§ Assignment: Go through the data from its first line and retype each line, stopping once the line containing "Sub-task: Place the" has been retyped.

Start of Material for this task

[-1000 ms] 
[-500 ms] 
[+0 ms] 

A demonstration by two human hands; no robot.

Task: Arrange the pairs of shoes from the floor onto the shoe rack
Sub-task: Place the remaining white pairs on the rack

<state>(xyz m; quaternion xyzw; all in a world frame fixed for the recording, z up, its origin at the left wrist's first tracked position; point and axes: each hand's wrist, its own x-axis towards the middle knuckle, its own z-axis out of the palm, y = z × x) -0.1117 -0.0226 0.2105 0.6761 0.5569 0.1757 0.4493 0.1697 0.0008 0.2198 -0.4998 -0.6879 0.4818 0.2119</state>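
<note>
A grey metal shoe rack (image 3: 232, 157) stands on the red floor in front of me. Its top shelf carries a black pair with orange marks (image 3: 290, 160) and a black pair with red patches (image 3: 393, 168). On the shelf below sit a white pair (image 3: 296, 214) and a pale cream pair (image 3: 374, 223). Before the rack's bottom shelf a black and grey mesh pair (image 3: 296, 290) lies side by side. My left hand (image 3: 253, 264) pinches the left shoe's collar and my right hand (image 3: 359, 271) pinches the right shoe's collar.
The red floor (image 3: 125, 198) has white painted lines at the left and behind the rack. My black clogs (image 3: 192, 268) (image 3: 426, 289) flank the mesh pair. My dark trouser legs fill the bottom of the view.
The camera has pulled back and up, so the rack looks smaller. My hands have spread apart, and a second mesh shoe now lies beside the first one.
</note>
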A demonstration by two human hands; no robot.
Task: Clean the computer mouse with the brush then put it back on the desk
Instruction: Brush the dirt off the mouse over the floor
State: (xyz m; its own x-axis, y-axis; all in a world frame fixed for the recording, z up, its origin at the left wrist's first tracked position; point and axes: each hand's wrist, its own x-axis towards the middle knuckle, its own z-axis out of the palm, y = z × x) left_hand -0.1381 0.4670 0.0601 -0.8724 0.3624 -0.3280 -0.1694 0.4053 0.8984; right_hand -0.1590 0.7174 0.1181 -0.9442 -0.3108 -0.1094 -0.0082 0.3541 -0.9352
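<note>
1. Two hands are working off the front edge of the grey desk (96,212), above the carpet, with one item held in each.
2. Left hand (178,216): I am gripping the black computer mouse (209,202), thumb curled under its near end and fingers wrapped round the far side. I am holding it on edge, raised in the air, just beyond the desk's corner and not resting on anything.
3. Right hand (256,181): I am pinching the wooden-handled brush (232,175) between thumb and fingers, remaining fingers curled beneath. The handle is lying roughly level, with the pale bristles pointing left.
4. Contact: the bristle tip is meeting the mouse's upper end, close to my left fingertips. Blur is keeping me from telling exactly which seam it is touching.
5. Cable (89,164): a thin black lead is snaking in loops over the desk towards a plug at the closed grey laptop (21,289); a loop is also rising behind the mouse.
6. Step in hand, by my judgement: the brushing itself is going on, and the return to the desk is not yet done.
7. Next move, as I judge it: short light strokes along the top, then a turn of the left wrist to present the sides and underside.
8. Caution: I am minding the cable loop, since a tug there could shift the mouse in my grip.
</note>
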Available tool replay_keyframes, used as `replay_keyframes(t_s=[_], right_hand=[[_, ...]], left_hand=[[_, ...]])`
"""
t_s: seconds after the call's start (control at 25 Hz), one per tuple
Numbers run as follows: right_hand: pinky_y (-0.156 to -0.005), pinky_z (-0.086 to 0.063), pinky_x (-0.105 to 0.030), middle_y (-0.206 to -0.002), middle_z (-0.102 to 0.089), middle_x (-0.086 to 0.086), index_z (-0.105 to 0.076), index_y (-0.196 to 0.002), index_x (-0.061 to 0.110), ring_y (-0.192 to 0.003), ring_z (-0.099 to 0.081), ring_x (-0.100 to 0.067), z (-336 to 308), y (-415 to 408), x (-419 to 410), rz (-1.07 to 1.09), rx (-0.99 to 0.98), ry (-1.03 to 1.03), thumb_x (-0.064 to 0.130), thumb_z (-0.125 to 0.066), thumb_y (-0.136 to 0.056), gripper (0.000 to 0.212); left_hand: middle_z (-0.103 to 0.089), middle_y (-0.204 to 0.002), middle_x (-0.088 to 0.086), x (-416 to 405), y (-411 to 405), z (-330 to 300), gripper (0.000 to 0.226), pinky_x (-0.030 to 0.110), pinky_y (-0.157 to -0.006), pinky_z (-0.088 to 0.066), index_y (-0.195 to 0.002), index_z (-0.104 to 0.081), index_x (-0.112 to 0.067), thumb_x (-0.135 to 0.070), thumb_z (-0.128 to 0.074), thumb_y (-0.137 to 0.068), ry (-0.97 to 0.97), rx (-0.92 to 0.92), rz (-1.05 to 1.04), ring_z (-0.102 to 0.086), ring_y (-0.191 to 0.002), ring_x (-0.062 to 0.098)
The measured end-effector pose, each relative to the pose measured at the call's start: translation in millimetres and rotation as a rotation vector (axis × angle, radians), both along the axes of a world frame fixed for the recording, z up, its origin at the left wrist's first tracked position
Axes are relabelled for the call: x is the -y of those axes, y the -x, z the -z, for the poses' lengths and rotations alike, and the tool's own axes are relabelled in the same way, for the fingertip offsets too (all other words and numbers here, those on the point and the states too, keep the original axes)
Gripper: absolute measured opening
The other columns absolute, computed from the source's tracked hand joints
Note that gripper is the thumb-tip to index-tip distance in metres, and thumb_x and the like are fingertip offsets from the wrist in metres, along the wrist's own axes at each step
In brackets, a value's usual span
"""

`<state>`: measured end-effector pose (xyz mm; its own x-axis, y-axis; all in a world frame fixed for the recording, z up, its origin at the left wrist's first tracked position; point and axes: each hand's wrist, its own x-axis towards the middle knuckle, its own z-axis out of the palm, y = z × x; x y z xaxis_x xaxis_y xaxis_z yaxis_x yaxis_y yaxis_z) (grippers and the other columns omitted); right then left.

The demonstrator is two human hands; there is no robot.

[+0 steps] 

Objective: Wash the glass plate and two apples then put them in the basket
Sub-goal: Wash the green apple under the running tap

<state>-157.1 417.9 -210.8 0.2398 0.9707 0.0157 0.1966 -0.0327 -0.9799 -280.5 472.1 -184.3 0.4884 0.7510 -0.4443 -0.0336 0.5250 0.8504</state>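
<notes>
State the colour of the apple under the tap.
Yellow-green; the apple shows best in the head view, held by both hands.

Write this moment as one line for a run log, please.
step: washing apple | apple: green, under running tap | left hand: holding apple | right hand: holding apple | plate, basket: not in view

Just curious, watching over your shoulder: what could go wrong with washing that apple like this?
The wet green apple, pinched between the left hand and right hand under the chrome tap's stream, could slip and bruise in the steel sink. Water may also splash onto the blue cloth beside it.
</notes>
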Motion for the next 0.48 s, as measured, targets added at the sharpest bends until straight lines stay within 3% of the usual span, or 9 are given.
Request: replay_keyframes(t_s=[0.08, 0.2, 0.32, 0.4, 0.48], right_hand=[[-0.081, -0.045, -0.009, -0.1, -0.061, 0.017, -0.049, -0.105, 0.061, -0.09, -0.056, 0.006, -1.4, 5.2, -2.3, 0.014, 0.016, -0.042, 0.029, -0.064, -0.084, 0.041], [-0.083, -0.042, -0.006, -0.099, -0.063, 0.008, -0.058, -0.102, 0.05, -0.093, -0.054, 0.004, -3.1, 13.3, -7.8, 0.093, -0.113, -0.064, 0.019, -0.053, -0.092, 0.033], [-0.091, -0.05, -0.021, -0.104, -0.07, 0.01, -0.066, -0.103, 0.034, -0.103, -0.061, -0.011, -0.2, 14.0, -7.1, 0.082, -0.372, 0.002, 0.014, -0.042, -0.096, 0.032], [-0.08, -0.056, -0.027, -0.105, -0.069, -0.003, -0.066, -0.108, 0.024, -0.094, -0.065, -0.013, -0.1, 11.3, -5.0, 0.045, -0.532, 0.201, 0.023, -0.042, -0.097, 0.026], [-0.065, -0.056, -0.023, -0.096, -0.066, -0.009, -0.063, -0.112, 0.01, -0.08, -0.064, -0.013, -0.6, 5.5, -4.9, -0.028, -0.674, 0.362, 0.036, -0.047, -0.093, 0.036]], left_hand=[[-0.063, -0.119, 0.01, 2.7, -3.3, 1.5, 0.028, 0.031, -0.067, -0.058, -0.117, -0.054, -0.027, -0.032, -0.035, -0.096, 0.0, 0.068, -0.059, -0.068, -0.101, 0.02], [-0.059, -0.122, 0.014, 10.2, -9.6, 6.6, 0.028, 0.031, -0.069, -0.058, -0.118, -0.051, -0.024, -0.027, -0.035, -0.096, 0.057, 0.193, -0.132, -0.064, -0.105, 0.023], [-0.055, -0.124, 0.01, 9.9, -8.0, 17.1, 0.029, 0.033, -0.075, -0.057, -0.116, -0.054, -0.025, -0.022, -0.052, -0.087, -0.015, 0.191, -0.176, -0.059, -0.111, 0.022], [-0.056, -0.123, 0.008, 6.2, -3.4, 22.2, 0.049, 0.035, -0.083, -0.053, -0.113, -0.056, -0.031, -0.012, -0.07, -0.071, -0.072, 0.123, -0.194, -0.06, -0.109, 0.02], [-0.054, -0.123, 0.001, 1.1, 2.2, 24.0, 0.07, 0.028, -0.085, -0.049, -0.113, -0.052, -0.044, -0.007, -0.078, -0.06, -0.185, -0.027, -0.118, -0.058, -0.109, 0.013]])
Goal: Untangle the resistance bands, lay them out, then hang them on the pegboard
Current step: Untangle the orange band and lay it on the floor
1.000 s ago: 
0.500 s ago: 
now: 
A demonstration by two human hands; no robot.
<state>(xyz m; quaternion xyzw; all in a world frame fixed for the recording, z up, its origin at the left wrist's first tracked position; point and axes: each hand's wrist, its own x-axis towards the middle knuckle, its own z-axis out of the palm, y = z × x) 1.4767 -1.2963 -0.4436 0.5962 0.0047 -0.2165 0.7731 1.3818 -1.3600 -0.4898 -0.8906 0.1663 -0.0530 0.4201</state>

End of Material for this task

§ Solution for this task:
[-1000 ms] 
[-500 ms] 
[+0 ms] 

A demonstration by two human hands; no robot.

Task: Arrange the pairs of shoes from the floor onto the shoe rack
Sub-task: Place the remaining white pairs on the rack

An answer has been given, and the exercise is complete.